Despite this guarantee of structural validity, small models also struggle with semantic correctness - the actual content in the tool call being right - especially when compared to much larger models. Given this challenge, and the near-zero marginal cost of grammar enforcement as batch size increases, ensemble inferencing becomes very attractive. Under ensemble inferencing, multiple candidates generate simultaneously, each exploring different semantic completions of the same tool call. Where a single sample may be wrong, agreement across independent samples boosts quality.
This changes what small models can do. A 1B model generating eight grammar-constrained candidates with a naive selection schema achieves 42.27% cross-task accuracy on structured data extraction - pulling multiple numerical and descriptive fields from context - a +11 point improvement over a greedy pass from the same model and a +2 point improvement compared to an 8B model at an increased inference speed. The latency saved by on-die masking is what makes this possible: eight candidates run at comparable latency to a single baseline call, since the infrastructure overhead avoids scaling entirely.
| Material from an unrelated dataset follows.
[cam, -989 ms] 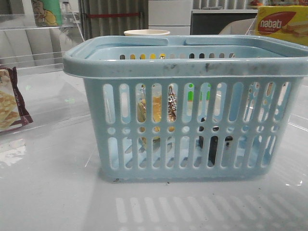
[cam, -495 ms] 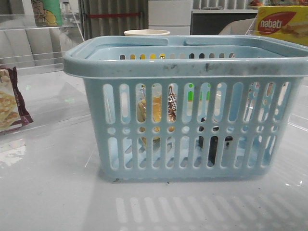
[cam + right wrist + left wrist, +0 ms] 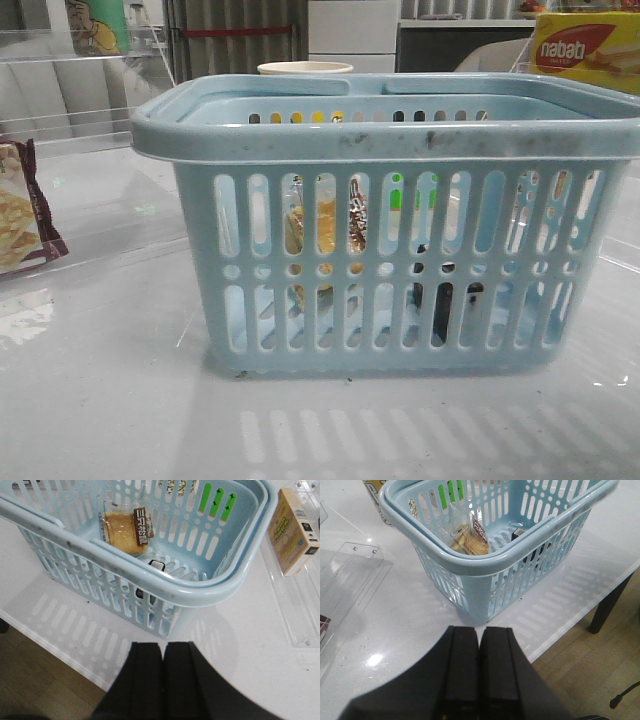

What this teaches us is that with the right infrastructure, the quality gap between small and large models is not fixed. Small models orchestrated intelligently can deliver capability parity with significantly larger models. By writing custom kernels that compile directly onto the NeuronCore, we give small models access to these strategies that were previously uneconomical. This is what full control of the silicon makes possible. The model does not need to be smarter. It needs more shots, and the infrastructure needs to make them free. The workflow knows what format is needed. The compiler knows what tokens are valid. The kernel enforces the constraint on silicon.
This is ensemble inference for tool calling on custom silicon and only scratches the surface of what becomes possible when intelligence and silicon are co-evolved.
Everything we've shown here is early evidence for a deeper thesis: as the problems we need to solve in the real world grow in difficulty and complexity, the systems that solve them must grow in diversity. Heterogeneous systems - diverse models on diverse hardware, co-evolved end-to-end - unlock scaling territory that homogeneous systems cannot access. In our next post, we formalise this into a theory.
The era of homogeneous scale delivered extraordinary progress. What comes next is Heterogeneous Intelligence - where models, workflows, and silicon co-evolve, and every new source of diversity makes the whole system smarter, faster, and cheaper. Every new dimension of heterogeneity we add compounds with every other. The configuration space is vast and we have only just begun to explore it.